Tem sido assim com a banca.
Tem sido assim com a TAP, por exemplo.
O resultado desta situação é invariavelmente o mesmo: os interesses económicos acabam por entrar situações de alta dependência financeira, situação da qual os contribuintes raramente beneficiam, mas que são sempre chamados a corresponder com a sua parte. Isto resulta num aumento de impostos, sempre, directos e indirectos. De tal forma que, neste momento não há qualquer estratégia para o crescimento sustentado do país, sendo que o modelo económico satura tanto pelo lado do consumo como do rendimento com impostos, taxas e contribuições. Estes três não são do que o mesmo: são impostos! Sem pagá-los, acrescem as multas e uma situação de dependência tal em que o Português comum vê a maior parte do seu rendimento anual a ser entregue ao Estado para uma gestão desses recursos, que tem sido no mínimo, insatisfatória.
O objectivo desta petição é que haja um planeamento estrutural, em termos de filosofia económica entre Consumo-Rendimento, para Portugal, mas garantindo que qualquer que seja o modelo económico adoptado pelo Governo eleito, entre colecta de impostos/taxas/contribuições esse valor seja sempre inferior a 50% do rendimento bruto anual de cada contribuinte.
O objectivo desta petição é que esta limitação seja escrita na Constituição da Républica Portuguesa.

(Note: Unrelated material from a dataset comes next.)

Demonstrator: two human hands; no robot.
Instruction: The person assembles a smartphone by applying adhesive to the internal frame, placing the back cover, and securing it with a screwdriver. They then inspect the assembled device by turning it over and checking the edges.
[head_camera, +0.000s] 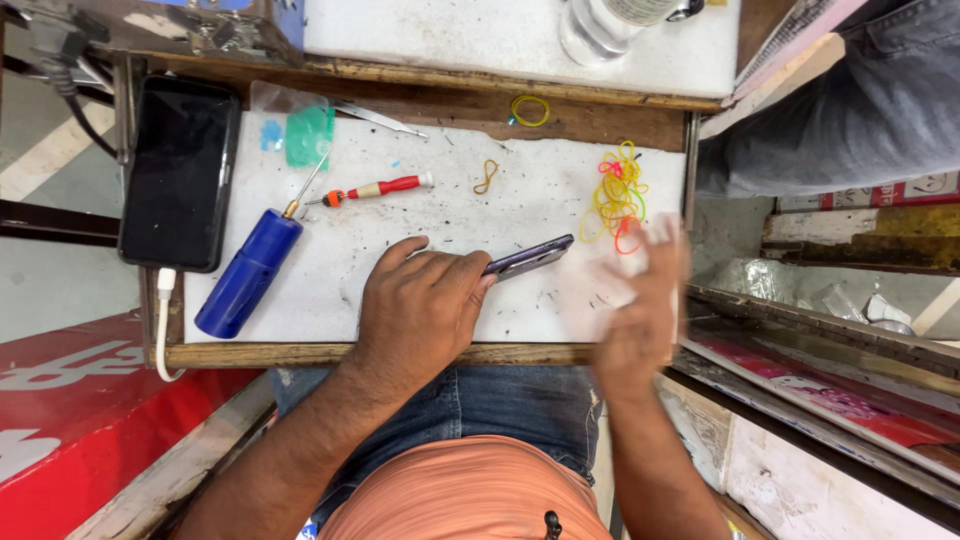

Crê-se que, só assim se conseguirá manter uma justiça social e conseguirá manter um Povo motivado para trabalhar e ver o fruto do seu trabalho a crescer e não a diminuir com o aumento de impostos associado ao aumento do seu rendimento.
A ideia é simples e não é preciso mais do que uma coordenação entre Autoridade Tributária e Segurança Social, bastando no final de cada ano fazer o simples somatório do rendimento e dos pagamentos feitos em impostos/taxas/contribuições e devolver aos contribuintes o excesso cobrado, porque é muito!